We can let the questions about improvements to localization sit. What we've already done covers most of what we'd want, so it's a low priority. But given 2i2c's collaboration with Metadocencia on Catalyst hubs in Latin America, I hoped that there'd be best practices already in place that we could adopt or at least examine. BTW, I was pleased to discover the materials in Spanish already created by that project for "Hub Champion training", https://catalystproject.cloud/hub-champion-training/es/. That's already helpful. Through that site I also found Catalyst hubs in Latin America that had a lot of boilerplate text on the login page already translated to Spanish.
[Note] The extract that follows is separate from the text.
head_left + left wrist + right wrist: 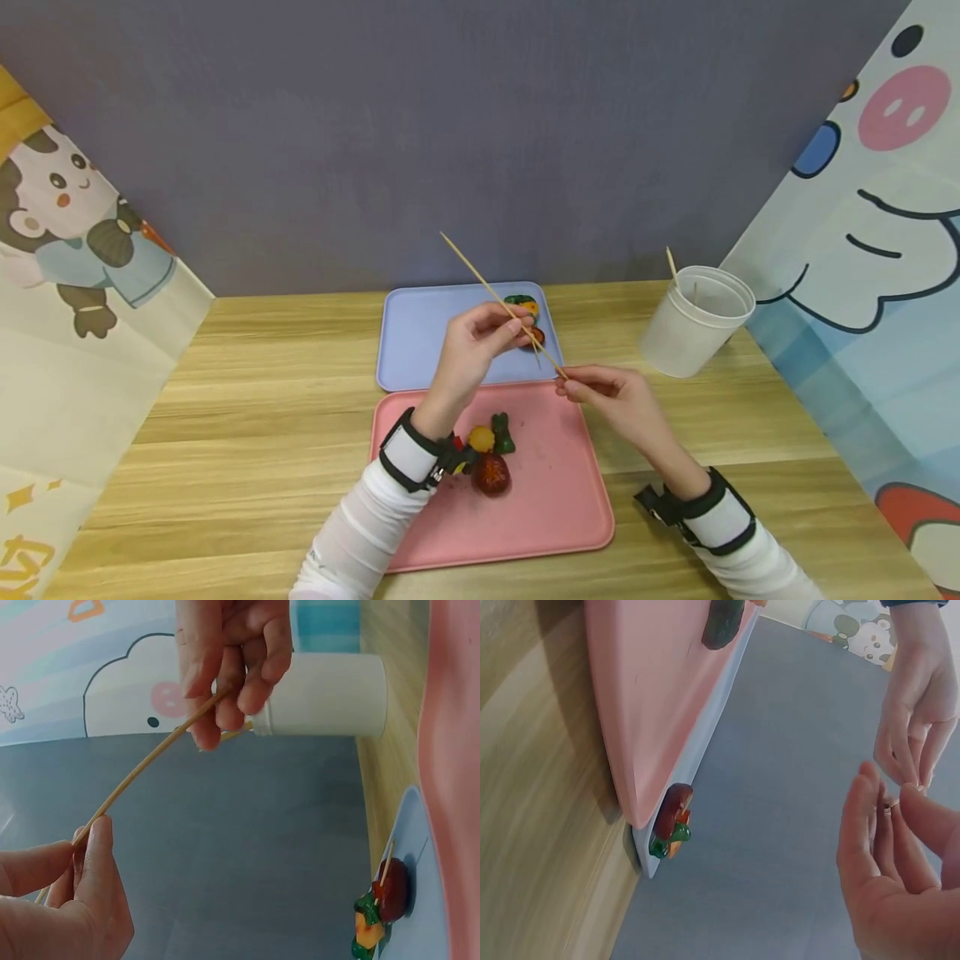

Environment management for R image
Regarding your questions about environment management, are you using repo2docker? If so, then let me know the GitHub repo and I can take a quick look at your configuration.
We're not using repo2docker. But we do have GH actions that create a R docker image (and a separate Python image) when we update the environment. https://github.com/oceanhackweek/jupyter-image/
The configurations for the R environment are in the "r" directory, specifically in r/environment.yml
and r/Dockerfile
; r/conda-linux-64.lock
is generated from r/environment.yml
Would you still be able to help or point us in the right direction? For example, can you point us to the repo of another 2i2c hub that has a full-fledged R environment, including RStudio?
I looked around 2i2c documentation vis a vis repo2docker, and landed here: https://docs.2i2c.org/admin/howto/environment/ I'm struck that much of what's in the 2i2c base-image repo (https://github.com/2i2c-org/2i2c-hubs-image) is quite old. For example, in the Python requirements file, pandas is pinned to 1.3.5 -- ancient. The repo itself hasn't been updated in 18 months.
Our image building workflow was first created in 2021, when we first adopted a 2i2c hub. It's evolved over time, sometimes incrementally and sometimes in bigger steps. We use the GitHub container repository rather than quay.io (quay.io is recommended in the 2i2c docs). We don't use repo2docker, due to problems encountered early on.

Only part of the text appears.